In explaining the discrepancy during an appearance on CTV's Question Period, MacKay said Sunday that it was all a matter of a different interpretation of accounting practices.
MacKay said the higher number takes into account the ongoing cost of pilots' salaries and other costs associated with operating the current fleet of CF-18 jet fighters.
"Yes, and it was explained to me just that way, that the additional $10 billion was money that you could describe as sunk costs, that is what we're paying our personnel, and the fuel that is currently being expended in CF-18s, jet fuel, maintenance costs, what we are currently spending. So not part of a new acquisition," MacKay said.
Auditor General Michael Ferguson issued a scathing report last week that slammed the military for keeping Parliament in the dark on the true cost of the procurement.
He pegged the eventual cost of the project at $25 billion.
Ferguson also suggested to reporters that cabinet ministers would have known the true cost of buying the new planes was much higher than the numbers they were using publicly.
A senior Defence Department official, who would only speak on condition of anonymity, said Sunday the military didn't want to include the ongoing operating costs of maintaining a fleet of fighters jets because that would have misled Canadians on the true cost of the new jets.
The official said that would allow Canadian taxpayers "to think we delivered a lot more plane than what we actually are delivering."
The official said the military's hand was forced by the auditor general, so now those costs will be included in this and future procurements.
"Governments don't do this simply so we don't mislead Canadians. Now we're being accused of misleading Canadians because we haven't put that out there," the official said.
"Any soccer mom in the country knows that their purchase of a mini van does not include gas over 20 years or a salary for driving it."
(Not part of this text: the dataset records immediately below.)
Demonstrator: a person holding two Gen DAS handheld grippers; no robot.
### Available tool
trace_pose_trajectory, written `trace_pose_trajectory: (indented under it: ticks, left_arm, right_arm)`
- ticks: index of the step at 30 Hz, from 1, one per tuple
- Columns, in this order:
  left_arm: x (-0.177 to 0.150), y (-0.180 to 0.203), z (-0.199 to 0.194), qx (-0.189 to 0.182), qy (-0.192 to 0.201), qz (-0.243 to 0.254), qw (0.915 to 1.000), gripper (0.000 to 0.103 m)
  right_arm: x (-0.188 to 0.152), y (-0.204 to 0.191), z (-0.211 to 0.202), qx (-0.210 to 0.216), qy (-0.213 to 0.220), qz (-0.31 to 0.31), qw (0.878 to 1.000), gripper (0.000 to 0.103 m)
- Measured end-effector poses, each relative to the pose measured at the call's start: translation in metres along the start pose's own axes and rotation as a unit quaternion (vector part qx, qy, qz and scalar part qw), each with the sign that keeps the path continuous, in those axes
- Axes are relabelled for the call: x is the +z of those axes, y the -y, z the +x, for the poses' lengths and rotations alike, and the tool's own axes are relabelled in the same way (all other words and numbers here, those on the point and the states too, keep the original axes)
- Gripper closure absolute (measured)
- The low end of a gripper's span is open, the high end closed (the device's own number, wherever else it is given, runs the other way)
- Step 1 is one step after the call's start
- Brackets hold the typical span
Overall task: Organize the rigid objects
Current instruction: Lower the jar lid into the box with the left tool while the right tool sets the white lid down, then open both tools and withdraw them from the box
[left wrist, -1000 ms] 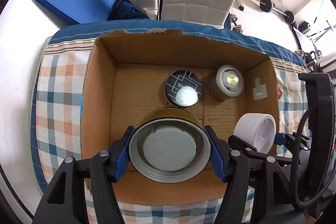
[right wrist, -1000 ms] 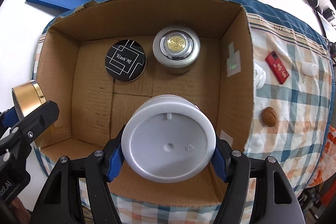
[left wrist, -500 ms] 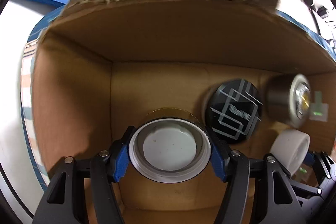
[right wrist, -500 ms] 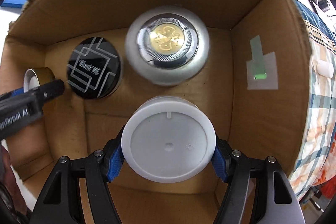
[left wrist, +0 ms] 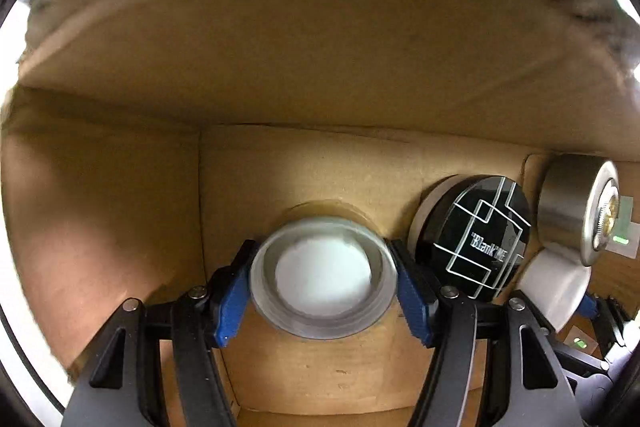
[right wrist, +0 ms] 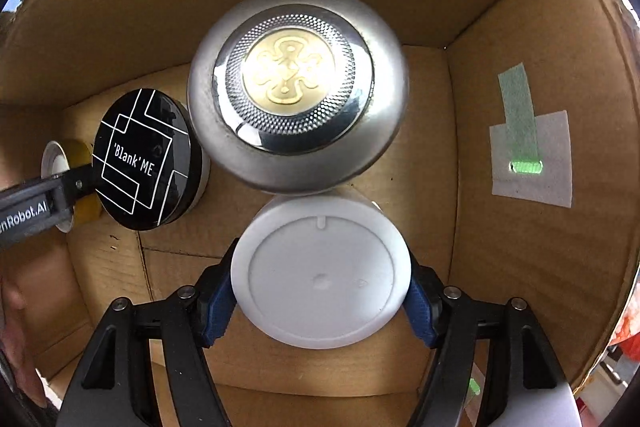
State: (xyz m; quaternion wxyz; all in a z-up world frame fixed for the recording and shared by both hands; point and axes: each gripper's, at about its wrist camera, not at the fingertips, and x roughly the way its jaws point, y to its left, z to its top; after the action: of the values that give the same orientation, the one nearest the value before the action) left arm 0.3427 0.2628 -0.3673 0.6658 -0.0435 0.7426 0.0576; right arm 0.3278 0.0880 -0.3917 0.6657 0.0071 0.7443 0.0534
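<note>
Two round tins, black (right wrist: 146,159) and silver (right wrist: 296,91), are already parked in the cardboard box (right wrist: 540,27). A gold-sided jar (left wrist: 323,273) is clamped by the left gripper (left wrist: 323,291) and a white round jar (right wrist: 320,275) by the right gripper (right wrist: 320,303), both low inside the box, just not released yet.

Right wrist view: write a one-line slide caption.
Right gripper lowers a white round container into the cardboard box, beside a silver jar and a black 'Blank'ME' tin.

Our right gripper (right wrist: 320,279) clamps a white round jar (right wrist: 320,273) inside the cardboard box (right wrist: 520,27). Just ahead of the tongs sits a silver jar (right wrist: 296,91); ahead-left, a black "Blank ME" tin (right wrist: 140,159), with the left gripper (right wrist: 60,187) beyond it.
</note>
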Motion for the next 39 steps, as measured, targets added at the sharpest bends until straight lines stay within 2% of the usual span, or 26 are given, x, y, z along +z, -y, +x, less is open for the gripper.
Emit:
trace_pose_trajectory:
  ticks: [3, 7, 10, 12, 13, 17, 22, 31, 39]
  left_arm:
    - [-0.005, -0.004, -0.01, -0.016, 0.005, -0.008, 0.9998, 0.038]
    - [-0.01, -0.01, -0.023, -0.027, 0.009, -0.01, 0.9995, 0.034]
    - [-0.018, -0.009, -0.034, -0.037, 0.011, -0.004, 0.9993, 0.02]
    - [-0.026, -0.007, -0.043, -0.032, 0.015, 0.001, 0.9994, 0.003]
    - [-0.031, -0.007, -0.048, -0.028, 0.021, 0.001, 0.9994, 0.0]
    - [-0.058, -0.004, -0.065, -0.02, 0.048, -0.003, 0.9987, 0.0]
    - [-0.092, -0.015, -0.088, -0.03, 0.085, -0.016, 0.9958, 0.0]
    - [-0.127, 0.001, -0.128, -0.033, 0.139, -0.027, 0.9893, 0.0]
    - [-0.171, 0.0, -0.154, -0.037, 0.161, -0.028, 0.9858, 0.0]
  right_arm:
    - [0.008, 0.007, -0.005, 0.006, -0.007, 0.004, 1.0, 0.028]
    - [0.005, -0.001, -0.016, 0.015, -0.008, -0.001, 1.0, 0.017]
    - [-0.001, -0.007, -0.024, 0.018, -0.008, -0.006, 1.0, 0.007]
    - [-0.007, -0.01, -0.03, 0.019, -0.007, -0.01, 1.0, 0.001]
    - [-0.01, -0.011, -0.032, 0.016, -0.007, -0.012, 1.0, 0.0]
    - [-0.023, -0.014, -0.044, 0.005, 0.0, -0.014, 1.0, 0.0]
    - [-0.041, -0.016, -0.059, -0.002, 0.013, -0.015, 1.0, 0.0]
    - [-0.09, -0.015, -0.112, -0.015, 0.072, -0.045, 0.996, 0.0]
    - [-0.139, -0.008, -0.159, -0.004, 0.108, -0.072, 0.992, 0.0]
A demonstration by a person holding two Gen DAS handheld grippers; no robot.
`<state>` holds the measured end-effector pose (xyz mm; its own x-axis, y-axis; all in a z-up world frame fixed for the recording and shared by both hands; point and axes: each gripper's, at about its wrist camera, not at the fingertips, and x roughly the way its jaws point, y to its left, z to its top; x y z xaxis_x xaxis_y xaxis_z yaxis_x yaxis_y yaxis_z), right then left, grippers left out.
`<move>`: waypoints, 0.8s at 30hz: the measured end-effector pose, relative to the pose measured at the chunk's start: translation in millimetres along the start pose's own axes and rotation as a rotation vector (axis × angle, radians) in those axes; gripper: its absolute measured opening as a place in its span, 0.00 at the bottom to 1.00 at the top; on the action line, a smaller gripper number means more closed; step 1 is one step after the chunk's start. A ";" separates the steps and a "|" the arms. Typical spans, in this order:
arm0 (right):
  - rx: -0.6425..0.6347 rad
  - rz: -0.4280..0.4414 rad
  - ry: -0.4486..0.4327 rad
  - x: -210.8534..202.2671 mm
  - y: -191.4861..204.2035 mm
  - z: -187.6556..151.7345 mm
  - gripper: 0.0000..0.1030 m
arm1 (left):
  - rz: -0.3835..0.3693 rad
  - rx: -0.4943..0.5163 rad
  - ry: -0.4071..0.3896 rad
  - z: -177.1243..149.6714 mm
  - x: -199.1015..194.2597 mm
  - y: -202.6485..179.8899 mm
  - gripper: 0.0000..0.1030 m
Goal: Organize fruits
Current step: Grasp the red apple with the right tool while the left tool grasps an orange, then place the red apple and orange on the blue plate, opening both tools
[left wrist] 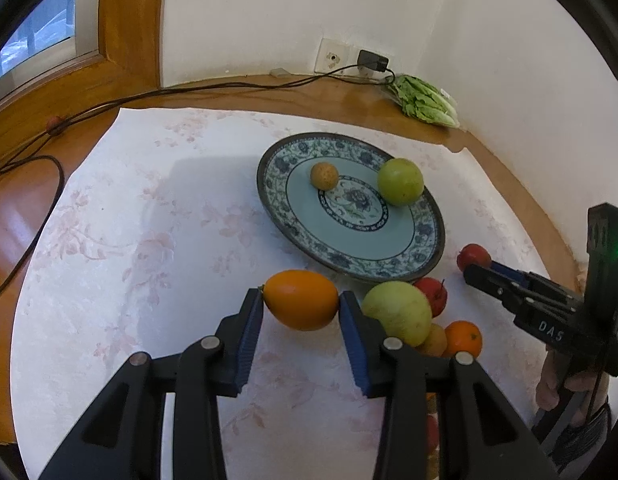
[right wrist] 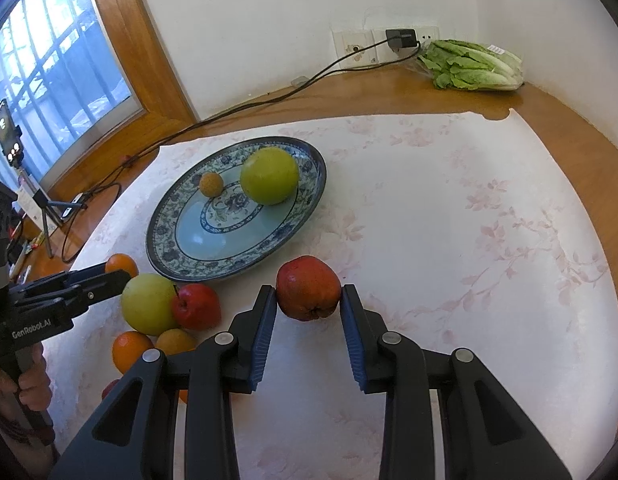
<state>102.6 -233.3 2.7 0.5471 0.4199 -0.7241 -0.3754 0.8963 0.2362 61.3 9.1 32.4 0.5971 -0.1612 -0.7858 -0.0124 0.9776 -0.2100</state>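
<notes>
Left wrist view: the left gripper [left wrist: 301, 306] pinches an orange fruit [left wrist: 301, 299] at lower centre, across its long ends, where the smooth skin may slip. Right wrist view: the right gripper [right wrist: 309, 300] clamps a red apple [right wrist: 307, 288] at its firm widest part, just below the plate [right wrist: 165, 256].

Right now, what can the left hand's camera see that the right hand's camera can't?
Only the left camera shows the orange fruit pinched whole in the left gripper. Only the right camera shows the whole red apple gripped in the right gripper, plus a phone on a tripod. Both show the plate holding a green apple and a small brown fruit.
</notes>
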 end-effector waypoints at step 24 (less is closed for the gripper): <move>-0.089 0.028 0.032 8.7 25.5 37.8 0.33 | 0.006 0.073 0.014 50.8 36.4 -13.7 0.40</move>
<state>126.1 -201.4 27.0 0.5117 0.4389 -0.7386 -0.4563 0.8672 0.1992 124.0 -3.3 36.2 0.5863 -0.1569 -0.7947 0.0432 0.9857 -0.1627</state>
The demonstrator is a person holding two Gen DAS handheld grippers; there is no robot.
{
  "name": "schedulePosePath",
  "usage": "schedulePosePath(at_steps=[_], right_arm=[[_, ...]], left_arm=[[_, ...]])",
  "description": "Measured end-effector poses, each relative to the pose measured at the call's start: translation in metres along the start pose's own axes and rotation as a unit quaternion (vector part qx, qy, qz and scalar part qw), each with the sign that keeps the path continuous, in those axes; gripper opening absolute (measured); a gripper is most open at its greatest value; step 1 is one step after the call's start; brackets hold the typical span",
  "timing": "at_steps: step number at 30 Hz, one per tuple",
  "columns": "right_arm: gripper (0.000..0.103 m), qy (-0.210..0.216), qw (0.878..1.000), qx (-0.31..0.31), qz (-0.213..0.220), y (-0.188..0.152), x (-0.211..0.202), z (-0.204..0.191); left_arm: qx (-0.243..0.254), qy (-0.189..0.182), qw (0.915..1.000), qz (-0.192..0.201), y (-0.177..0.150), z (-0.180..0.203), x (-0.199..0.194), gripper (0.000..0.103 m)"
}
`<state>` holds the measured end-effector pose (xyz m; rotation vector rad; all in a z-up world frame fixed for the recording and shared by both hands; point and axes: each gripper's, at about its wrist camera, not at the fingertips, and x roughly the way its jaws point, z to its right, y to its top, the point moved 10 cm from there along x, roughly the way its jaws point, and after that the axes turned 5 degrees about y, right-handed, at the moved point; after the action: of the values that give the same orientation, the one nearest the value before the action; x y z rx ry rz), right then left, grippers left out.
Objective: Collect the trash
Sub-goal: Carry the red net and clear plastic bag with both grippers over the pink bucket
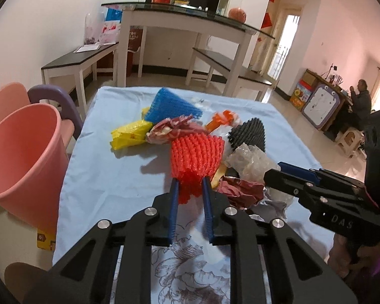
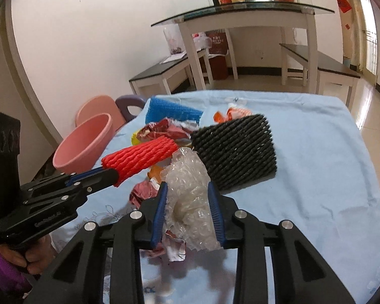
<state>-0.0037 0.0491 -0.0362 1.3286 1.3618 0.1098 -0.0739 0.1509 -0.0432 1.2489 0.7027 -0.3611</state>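
Red foam fruit net (image 1: 196, 158) is pinched in our left gripper (image 1: 190, 182), lifted just above the blue tablecloth (image 1: 101, 177). Our right gripper (image 2: 187, 190) squeezes crumpled bubble wrap (image 2: 190, 197) beside the black net (image 2: 235, 149). Pink bin (image 1: 22, 157) sits off the table's left edge.

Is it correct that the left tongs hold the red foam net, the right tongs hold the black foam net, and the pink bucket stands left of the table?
Not quite. The right tongs hold the clear bubble wrap, not the black foam net, as the right wrist view shows. The rest is right.
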Motion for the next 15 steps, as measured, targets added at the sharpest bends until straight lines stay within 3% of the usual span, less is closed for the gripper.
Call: schedulePosePath(at_steps=[9, 15], right_arm=[[0.032, 0.013, 0.998, 0.024, 0.050, 0.023, -0.035, 0.000], [0.032, -0.010, 1.000, 0.022, 0.014, 0.006, -0.016, 0.005]], left_arm=[[-0.002, -0.008, 0.9992, 0.038, 0.013, 0.000, -0.023, 0.018], [0.000, -0.006, 0.9992, 0.038, 0.008, -0.002, -0.027, 0.018]])
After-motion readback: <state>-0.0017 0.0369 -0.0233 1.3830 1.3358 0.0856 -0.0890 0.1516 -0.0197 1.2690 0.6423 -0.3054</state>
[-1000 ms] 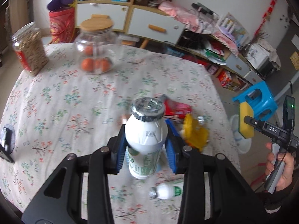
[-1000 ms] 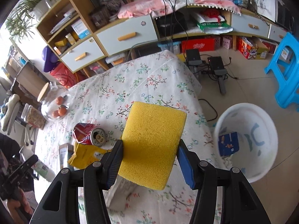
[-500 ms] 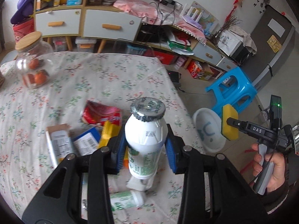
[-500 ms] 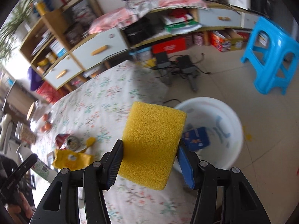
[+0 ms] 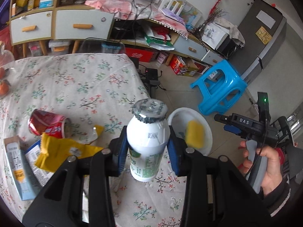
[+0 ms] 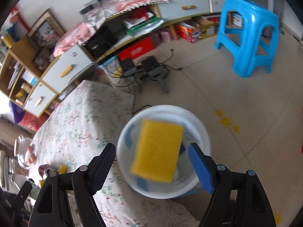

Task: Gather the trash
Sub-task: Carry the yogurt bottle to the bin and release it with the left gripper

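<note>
Over the bin (image 6: 203,138), at twelve o'clock from the right tongs (image 6: 151,167), a soft, light sponge (image 6: 158,150) is dropping from just-parted jaws; left tongs (image 5: 146,147) are clamping a slippery bottle (image 5: 146,141) mid-body.

A bright blue plastic stool (image 6: 248,36) stands on the pale tiled floor (image 6: 236,98) near cluttered wooden drawer shelving (image 5: 62,24).

Basin (image 6: 205,138): standing on the floor just beside the table (image 5: 79,79) edge.
Sponge (image 6: 158,151): lying blurred over the basin's opening.
Stool (image 6: 248,36): standing behind the basin.
Can (image 5: 47,123), wrapper (image 5: 62,149): lying on the table.
</note>
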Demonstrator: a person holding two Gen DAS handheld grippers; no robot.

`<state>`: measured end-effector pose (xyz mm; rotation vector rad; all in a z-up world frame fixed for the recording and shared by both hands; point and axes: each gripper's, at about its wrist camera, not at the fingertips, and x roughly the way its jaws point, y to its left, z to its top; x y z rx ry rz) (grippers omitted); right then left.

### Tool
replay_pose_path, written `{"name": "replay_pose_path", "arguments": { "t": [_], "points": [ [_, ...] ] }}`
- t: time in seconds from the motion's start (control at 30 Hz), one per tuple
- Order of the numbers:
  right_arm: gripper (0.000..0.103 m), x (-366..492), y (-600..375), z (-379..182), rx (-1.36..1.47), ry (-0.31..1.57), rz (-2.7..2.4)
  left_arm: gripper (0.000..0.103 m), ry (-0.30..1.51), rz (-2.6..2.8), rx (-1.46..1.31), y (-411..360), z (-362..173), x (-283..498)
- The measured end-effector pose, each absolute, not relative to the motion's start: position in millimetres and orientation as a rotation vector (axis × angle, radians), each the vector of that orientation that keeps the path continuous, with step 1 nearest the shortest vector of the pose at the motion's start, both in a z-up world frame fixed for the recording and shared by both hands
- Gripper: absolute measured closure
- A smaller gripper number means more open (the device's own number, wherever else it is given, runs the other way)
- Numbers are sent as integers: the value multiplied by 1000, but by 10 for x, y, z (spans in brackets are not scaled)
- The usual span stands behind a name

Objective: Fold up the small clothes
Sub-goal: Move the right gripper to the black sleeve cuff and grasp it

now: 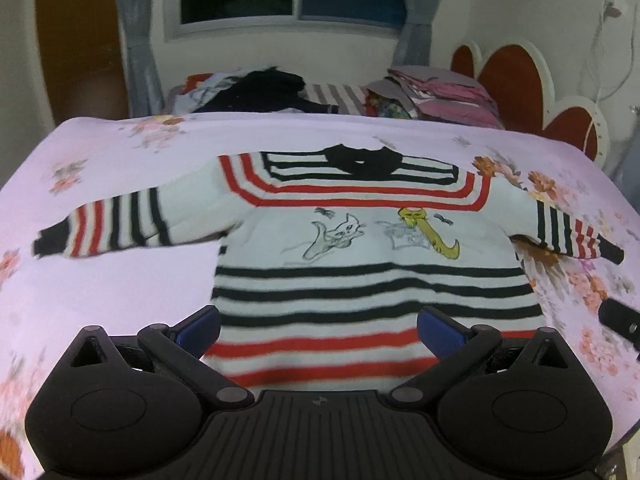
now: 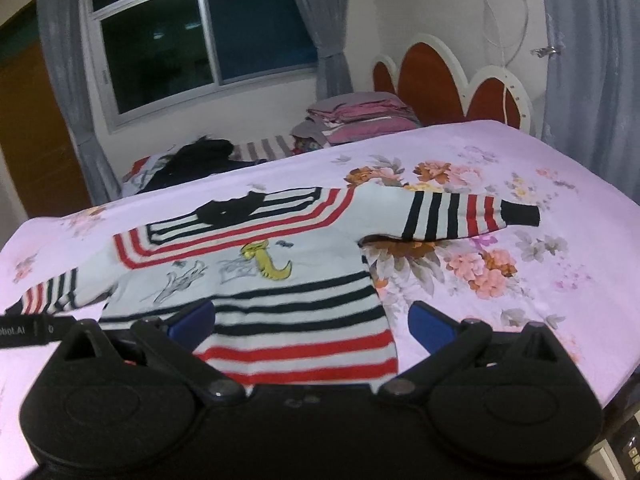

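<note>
Sweater (image 1: 372,240) lies spread flat, front up, on the floral bedsheet (image 1: 120,280), sleeves out. We judge it soft, light knit, best pinched at the hem corners. Left gripper (image 1: 318,330) and right gripper (image 2: 312,324) hover over the hem, jaws apart, empty.

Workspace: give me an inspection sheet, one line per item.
Surface: pink floral sheet, smooth.
Job's things: striped sweater spread flat, front up, both sleeves out, unfolded.
Clutter: dark clothes heap and folded pink stack on the far side beyond the sheet.
Grippers: left gripper open over the hem; right gripper open, straddling the hem's right corner; neither holds cloth.
Cables: white cord hanging on the wall above the headboard.
Surroundings: dark window, grey curtains, red scalloped headboard.
</note>
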<state>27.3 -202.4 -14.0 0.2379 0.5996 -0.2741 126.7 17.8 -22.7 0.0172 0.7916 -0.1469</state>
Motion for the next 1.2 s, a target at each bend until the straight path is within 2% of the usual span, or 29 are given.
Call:
{"name": "replay_pose_path", "arguments": {
  "t": [0.37, 0.6, 0.83, 0.93, 1.2],
  "points": [
    [0, 854, -2123, -130, 232, 589, -388, 0, 809, -198, -2, 202, -397, 2115],
    [8, 1072, -2530, -227, 233, 586, -451, 0, 795, -187, 10, 98, -561, 2433],
    [9, 1375, -3299, -487, 241, 618, -533, 0, 829, -142, 17, -85, -742, 2691],
    [14, 1502, -3716, -659, 287, 645, -551, 0, 838, -101, 14, -211, -815, 2799],
    [15, 1758, -4704, -1094, 399, 700, -631, 0, 835, -50, 25, -739, -953, 3139]
  ]
}}
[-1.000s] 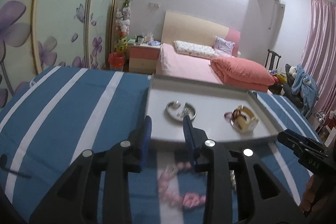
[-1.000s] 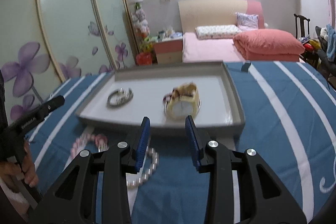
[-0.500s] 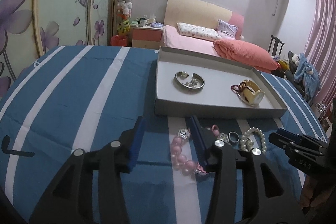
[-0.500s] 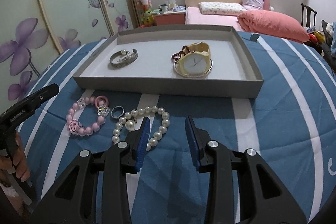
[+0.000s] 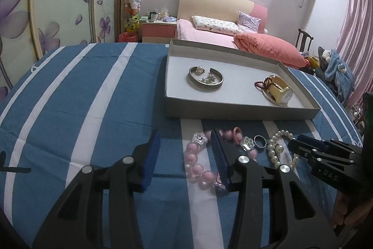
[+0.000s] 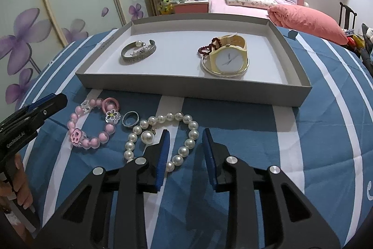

MacKay said it has never been the practice to include such things as salaries, fuel costs "or the cost of keeping that existing equipment running" in the price of a new capital procurement.
The Harper government froze all spending on the F-35 project and created a special secretariat of deputy ministers to oversee the way forward, effectively stripping Defence of its lead role in the process.
"I think we are being held to account and that's why we have acted very quickly with this comprehensive plan to correct any information flow," MacKay said.
The Conservative government has faced heated attacks from the opposition, including calls for ministerial resignations.
MacKay dismissed a suggestion that he should resign over the matter.
"Money has not been spent, there is no money missing, this isn't a sponsorship-type scandal where money is unaccounted for or stolen. This is money that was put into a budget, in an envelope, that is now frozen," MacKay said.
Nothing will be spent until "greater information has been laid before Parliament and the Canadian people."
Opposition MPs appearing on the same program rejected MacKay's explanation of the higher figure.
NDP critic Jack Harris accused the government of deliberately misleading Canadians on the true cost of the project, including during last year's federal election campaign.
"They can't paper this over. This is going to haunt them," said Harris.
Liberal MP Ralph Goodale echoed that criticism.
"There's no way Mr. MacKay can explain this away," said Goodale.
"And quite frankly this buck doesn't stop with Mr. MacKay. This issue is for the prime minister. It is the prime minister who knew every minute detail of this file."
MacKay said the government remains committed to replacing the CF-18s with the new F-35 stealth fighters. The government hasn't signed a contract, but it has signed a memorandum of understanding (MOU). The minister suggested that backing out of the plan to buy the F-35s could be costly.
"There's an MOU, so we are in a process that has been underway for some time, there would be costs associated with withdrawing from that in terms of our place in the production line and the delivery of new aircraft," he said.
"There would be consequences for withdrawing from it. But it's not prohibitive, there is not money that has been spent."